Current implementation for Gymnasium and MyoSuite deployment, using torch.
Currently, the repository supports DDPG (Deep Deterministic Policy Gradient), SAC (Soft Actor-Critic), PPO (Proximal Policy Optimization), and MPO (Maximum a Posteriori Optimization) with a flexible architecture that allows for the integration of new algorithms.
Features:
Replay Buffer and experience sampling to stabilize training.
Customizable neural network architectures for the actor and critic networks.
Modular framework allowing for easy extension to additional algorithms.
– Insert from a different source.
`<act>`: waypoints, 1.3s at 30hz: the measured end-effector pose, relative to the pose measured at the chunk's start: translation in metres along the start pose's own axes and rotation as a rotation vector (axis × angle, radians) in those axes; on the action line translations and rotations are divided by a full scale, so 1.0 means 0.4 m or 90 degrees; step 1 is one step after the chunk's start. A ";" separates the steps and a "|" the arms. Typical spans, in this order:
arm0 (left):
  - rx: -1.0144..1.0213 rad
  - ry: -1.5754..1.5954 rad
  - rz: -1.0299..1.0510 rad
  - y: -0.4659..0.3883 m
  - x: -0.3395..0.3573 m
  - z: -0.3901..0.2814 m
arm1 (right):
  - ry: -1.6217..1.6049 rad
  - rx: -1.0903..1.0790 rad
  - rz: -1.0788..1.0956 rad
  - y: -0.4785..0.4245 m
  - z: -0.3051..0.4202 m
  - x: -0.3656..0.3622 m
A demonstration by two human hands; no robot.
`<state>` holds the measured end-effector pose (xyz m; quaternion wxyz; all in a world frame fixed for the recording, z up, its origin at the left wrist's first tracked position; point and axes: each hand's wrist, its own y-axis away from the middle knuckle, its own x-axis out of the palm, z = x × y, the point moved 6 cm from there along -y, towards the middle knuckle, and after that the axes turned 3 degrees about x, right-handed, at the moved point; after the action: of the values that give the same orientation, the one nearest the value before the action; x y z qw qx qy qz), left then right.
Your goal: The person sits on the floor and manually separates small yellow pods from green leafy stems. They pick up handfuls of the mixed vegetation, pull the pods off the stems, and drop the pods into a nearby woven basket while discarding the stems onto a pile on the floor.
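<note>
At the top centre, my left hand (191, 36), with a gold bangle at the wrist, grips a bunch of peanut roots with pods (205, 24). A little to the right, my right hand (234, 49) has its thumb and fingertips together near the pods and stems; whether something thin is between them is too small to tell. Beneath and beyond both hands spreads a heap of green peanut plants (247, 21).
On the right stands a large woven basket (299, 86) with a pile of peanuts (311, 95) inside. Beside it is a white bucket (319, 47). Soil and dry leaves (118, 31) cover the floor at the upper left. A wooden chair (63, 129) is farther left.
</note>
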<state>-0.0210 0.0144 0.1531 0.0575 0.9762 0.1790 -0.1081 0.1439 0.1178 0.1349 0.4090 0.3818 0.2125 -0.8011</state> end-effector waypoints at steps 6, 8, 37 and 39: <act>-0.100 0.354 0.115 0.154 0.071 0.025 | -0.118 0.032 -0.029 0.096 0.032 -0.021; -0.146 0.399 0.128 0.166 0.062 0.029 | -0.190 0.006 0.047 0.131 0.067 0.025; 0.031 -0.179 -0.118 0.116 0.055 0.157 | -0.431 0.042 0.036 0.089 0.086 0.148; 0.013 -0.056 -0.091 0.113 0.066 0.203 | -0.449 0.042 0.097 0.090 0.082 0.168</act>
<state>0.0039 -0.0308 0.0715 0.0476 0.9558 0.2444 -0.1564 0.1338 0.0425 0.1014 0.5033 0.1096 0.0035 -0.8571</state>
Comprehensive logging for training metrics and performance evaluation.
Implemented Algorithms
- DDPG: Suitable for environments requiring deterministic, high-precision control. Works well in tasks such as robotic control or simulated physical systems.
- SAC: Best used in tasks requiring robust exploration, where a stochastic policy can adapt better to uncertain environments.
- MPO: Ideal for complex environments requiring a careful balance between policy stability and adaptability.
- PPO: Strikes a balance between performance and simplicity. It prevents large policy updates, stabilizing the learning process by clipping updates to the policy to keep changes within a fixed range, ensuring more stable and reliable training performance.
CPG
Development of a DRL framework in the MatsuokaOscillator Folder.
MatsuokaOscillator Directory created with multiple neurons and multiple oscillators implementation for oscillated pattern movements. To be controlled by manual parameters or a DRL algorithm.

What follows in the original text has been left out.